__WHAT THE TASK ASKS__:
A full, word-for-word copy of the listing below is needed; leave the images out of it.

+++ DATA SHOWN +++

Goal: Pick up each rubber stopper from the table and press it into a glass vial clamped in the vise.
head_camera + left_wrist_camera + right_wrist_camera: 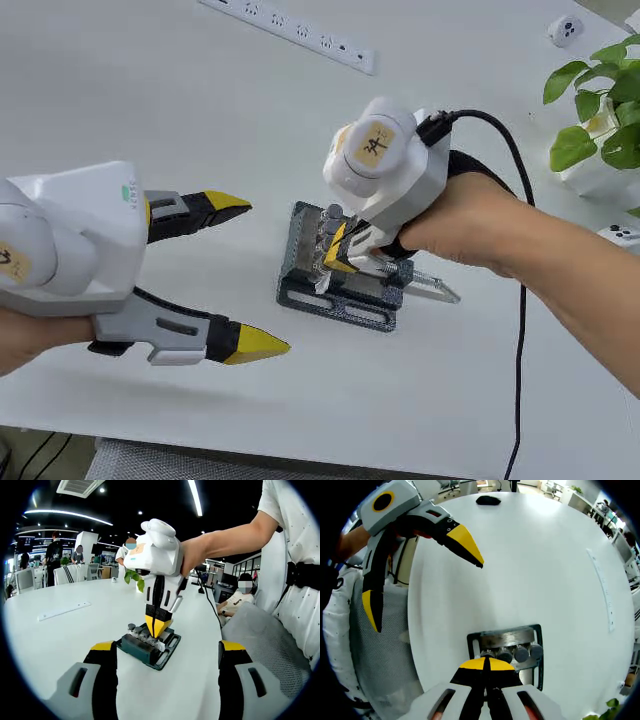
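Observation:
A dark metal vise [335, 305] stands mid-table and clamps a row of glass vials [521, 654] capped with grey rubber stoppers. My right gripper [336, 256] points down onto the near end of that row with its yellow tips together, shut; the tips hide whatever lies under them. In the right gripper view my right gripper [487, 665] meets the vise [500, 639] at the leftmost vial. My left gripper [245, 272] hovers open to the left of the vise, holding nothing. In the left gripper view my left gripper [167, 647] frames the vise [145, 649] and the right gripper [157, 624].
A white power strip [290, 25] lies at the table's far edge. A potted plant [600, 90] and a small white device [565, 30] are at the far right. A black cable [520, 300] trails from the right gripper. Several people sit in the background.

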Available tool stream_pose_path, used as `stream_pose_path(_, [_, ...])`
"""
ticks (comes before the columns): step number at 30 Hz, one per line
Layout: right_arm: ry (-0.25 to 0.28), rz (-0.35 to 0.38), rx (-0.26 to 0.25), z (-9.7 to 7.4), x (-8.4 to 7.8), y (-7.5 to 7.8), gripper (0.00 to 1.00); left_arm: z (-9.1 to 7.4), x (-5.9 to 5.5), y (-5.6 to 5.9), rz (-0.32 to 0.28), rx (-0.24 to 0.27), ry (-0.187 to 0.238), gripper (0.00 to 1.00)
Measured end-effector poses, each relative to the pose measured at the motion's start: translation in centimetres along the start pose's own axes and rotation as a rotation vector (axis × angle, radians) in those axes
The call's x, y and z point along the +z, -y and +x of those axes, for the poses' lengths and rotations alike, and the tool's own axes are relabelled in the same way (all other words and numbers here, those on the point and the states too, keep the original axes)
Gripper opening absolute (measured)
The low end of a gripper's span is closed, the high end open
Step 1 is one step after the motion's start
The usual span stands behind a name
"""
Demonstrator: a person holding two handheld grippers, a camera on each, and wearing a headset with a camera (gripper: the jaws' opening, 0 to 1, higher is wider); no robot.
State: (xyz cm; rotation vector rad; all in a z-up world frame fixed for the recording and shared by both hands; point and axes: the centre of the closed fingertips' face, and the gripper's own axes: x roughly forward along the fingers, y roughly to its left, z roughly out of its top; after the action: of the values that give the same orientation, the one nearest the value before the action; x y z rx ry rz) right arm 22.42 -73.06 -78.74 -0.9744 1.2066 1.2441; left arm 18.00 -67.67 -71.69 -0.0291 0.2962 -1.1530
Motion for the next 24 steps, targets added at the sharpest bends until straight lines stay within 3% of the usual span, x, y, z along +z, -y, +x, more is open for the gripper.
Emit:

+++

__FINISHED TASK__:
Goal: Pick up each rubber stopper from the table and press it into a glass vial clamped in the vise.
head_camera + left_wrist_camera + right_wrist_camera: 
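Observation:
A dark metal vise [335, 305] stands mid-table and clamps a row of glass vials [521, 654] capped with grey rubber stoppers. My right gripper [336, 256] points down onto the near end of that row with its yellow tips together, shut; the tips hide whatever lies under them. In the right gripper view my right gripper [487, 665] meets the vise [500, 639] at the leftmost vial. My left gripper [245, 272] hovers open to the left of the vise, holding nothing. In the left gripper view my left gripper [167, 647] frames the vise [145, 649] and the right gripper [157, 624].
A white power strip [290, 25] lies at the table's far edge. A potted plant [600, 90] and a small white device [565, 30] are at the far right. A black cable [520, 300] trails from the right gripper. Several people sit in the background.
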
Available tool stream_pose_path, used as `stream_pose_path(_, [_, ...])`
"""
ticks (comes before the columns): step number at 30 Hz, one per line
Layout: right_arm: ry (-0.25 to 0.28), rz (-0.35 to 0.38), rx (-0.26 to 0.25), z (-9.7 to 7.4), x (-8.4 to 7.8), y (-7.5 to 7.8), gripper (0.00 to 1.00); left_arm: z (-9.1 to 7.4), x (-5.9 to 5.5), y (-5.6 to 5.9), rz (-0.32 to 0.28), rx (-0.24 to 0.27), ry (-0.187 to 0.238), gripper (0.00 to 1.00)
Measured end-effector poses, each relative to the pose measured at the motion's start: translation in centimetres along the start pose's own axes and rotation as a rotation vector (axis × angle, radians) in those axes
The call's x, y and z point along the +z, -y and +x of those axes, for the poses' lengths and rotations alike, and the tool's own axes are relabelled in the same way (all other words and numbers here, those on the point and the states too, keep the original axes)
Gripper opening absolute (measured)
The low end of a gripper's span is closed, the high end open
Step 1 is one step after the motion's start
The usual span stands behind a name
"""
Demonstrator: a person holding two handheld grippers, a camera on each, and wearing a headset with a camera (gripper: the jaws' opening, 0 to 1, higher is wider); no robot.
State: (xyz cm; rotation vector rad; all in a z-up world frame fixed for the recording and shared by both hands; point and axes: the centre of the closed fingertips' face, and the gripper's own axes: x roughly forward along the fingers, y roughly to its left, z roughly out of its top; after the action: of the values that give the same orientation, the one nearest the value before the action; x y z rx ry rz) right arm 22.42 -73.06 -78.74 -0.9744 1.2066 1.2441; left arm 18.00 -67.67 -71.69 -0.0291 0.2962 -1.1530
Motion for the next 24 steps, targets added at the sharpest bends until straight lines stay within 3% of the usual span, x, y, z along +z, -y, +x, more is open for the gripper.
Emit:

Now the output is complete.